One of those inspirations is Oscar Wilde, whose name not only serves as a song title but whose essay The Soul of Man under Socialism also gave the album its title: “Ordinary riches can be stolen, real riches cannot. In your soul are infinitely precious things that cannot be taken from you.”

The Anglo-Irish bard may not be everyone’s idea of a rock n’ roll icon (notwithstanding his appearance on the Sgt. Pepper cover), but Schatz explains that his Victorian-era lifestyle speaks loudly to the group.

“He was very in-tune with his culture and upper-class society, but at the same time he was making fun of them in his work,” she says. “And they embraced and loved him for it, but at the same time they so disapproved of his private life that he was shunned. And in the industry, there are a lot of big shots running around who love the idea of having an artist around only when it’s convenient. People like that embrace you but don’t realize there’s more to life than all this other, superficial stuff.”

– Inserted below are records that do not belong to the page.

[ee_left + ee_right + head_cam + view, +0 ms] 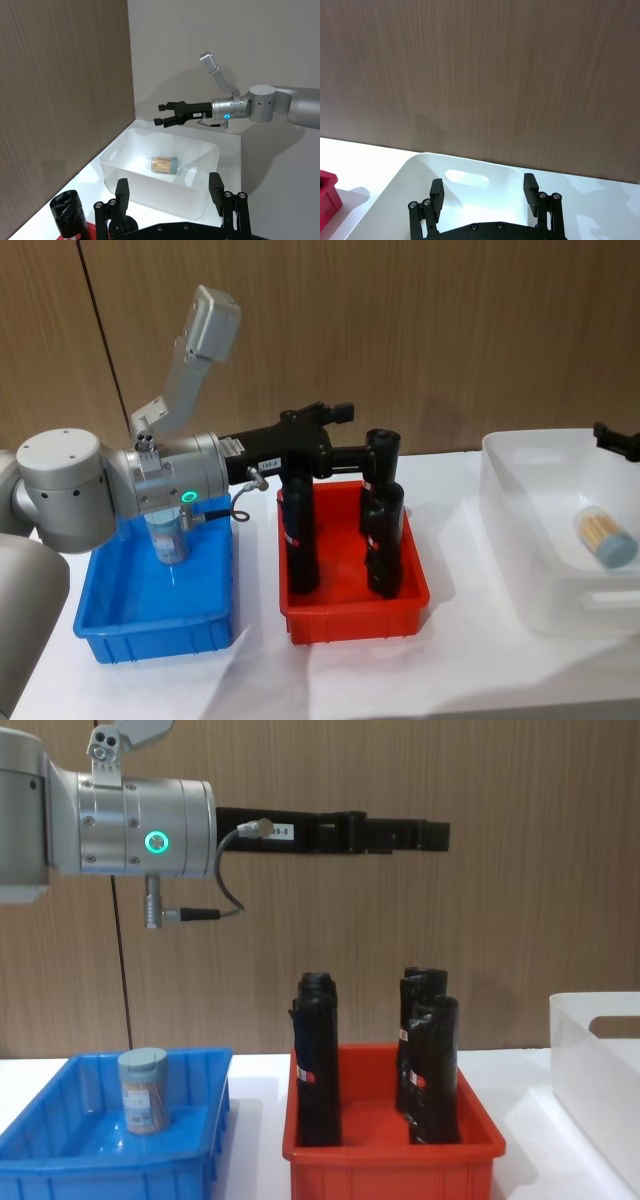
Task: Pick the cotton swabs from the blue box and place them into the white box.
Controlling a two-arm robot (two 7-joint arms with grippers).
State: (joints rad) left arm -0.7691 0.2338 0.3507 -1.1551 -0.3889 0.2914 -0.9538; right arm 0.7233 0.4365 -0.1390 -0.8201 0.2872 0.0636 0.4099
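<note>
Cotton swabs (144, 1092) in blue box (60, 1172)

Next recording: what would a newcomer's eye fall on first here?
The left gripper stretches out high above the red bin of tall black rolls, open and empty. One tub of cotton swabs stands in the blue box at the left; another lies on its side in the white box at the right, with the open right gripper above it.
</note>
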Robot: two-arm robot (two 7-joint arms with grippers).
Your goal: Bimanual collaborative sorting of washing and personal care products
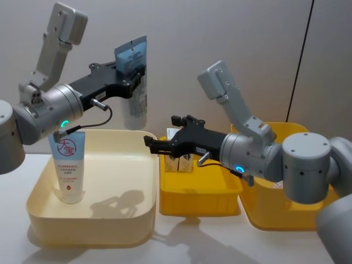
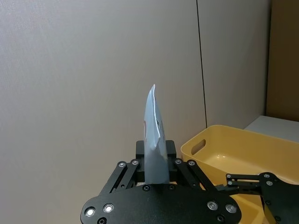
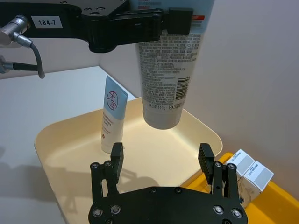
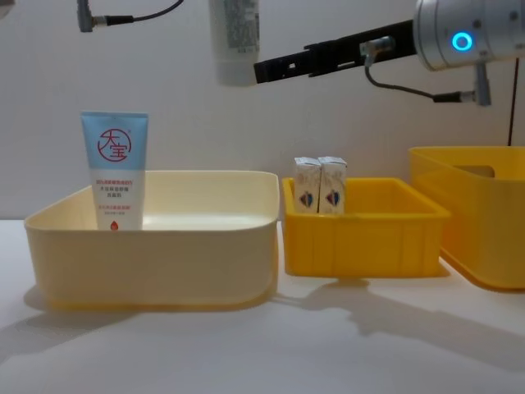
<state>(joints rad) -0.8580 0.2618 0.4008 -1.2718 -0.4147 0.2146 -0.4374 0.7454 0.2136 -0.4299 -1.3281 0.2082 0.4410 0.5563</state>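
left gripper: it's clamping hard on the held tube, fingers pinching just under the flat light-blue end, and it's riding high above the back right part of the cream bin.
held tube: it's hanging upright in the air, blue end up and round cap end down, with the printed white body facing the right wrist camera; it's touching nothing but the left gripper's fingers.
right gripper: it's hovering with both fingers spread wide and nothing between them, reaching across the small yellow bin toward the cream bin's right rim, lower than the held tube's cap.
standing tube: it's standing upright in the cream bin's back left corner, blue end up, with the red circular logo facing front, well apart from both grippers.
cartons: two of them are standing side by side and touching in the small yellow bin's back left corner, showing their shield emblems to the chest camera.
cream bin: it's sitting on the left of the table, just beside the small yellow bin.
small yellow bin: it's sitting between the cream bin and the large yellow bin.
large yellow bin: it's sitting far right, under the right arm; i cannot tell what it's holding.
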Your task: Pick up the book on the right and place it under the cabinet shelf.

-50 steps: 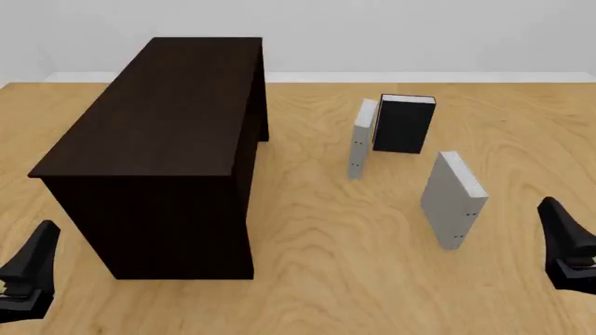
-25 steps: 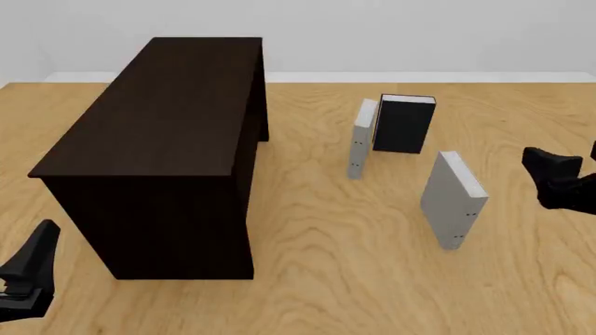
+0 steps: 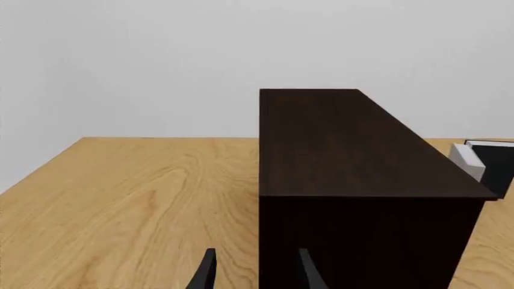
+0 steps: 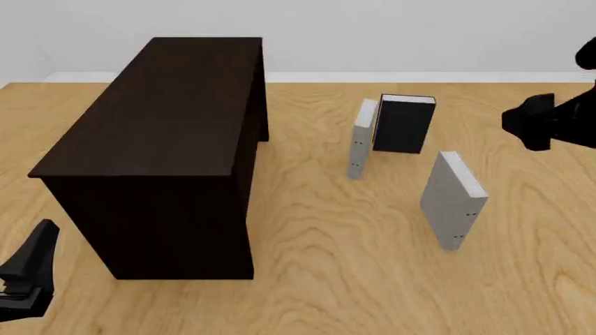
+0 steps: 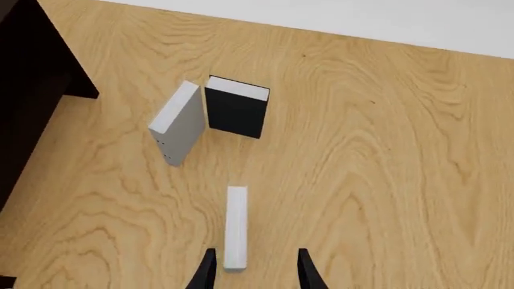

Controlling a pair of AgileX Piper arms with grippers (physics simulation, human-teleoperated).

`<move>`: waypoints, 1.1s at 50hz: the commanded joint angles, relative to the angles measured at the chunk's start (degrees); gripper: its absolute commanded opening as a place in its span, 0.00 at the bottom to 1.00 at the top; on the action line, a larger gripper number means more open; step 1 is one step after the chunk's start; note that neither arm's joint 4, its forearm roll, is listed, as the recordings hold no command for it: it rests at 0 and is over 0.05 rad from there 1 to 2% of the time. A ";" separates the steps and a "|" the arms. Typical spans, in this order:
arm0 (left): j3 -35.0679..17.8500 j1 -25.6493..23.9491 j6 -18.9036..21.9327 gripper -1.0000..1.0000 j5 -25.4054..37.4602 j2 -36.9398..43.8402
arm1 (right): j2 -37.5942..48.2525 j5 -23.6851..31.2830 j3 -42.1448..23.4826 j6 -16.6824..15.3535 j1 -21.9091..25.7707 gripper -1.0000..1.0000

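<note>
Front view shows the book (image 4: pixel 453 199), a thick light grey hardcover with white page edges, standing upright on the wooden table (image 4: pixel 354 279) at the right, untouched and free of any grasp. It stands well apart from the cabinet shelf (image 4: pixel 158 146), the long dark brown cabinet filling the left of the table, so nothing of the placing is done yet. Beyond the book, nearer the middle, a slimmer grey book (image 4: pixel 359 138) stands upright just beside a black book (image 4: pixel 403 124); neither belongs to the task.

From the right wrist view the book (image 5: pixel 235 226) appears edge-on as a narrow white strip lying roughly between the two dark fingertips of the right gripper (image 5: pixel 252 272), whose fingers are spread apart with nothing between them but air. In the front view that gripper (image 4: pixel 532 124) hangs high at the right edge, above and beyond the book, clear of it.

The left gripper (image 3: pixel 252 276) sits low at the near left of the table, its fingers also parted and empty, looking along the cabinet's flat top.

By my reading the task is at its very start: the right arm is lining up over the book, and the descent, the grasp, the carry across the table and the setting down in the cabinet's recess are all left to do.
</note>
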 commanded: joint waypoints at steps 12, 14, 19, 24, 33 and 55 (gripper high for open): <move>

Another lesson from Wilde that applies equally to the group is his indefatigable spirit, says drummer Mike Ortiz. “It’s better to struggle doing what you love than just settling for doing whatever everyone else is doing,” he says. “We all took risks with this band, and had to make sacrifices in our personal lives, but if you really pursue what you love then you’ll ultimately reap benefits from it.”

That Company of Thieves presents such a united front is no accident: this is very much a band, as opposed to what they laugh off as “a chick singer with a backing group.”

“For at least the past 10 years in mainstream music there’s been this overwhelming focus on the ‘front man,’ which has really gotten out of hand,” Walloch says. “When we were kids we knew the names of every member. It was the bands who were important then, and we’re hoping to bring that kind of feeling back.”

The band also strives to hearken back to a time when songs’ subject matter went beyond hitting the dance floor and hooking up. Time and again, Ordinary Riches presents a cinematic vision of a relationship gone sour or a world in turmoil that speaks to deeper truths.

“We all go through life processing so many things all the time – the weather, the setting, the mood,” Schatz says. “Lyrically, we’re exploring real-life experiences and how people navigate relationships. Traveling around the Midwest allowed us to see America for what it is and isn’t, and helped us get in touch with ourselves.”

As such, Company of Thieves songs are often more outward- than inner-looking. “They’re not necessarily first person; more from the point of view of a camera,” she says. “This is about us presenting our worldview and how we see things today.”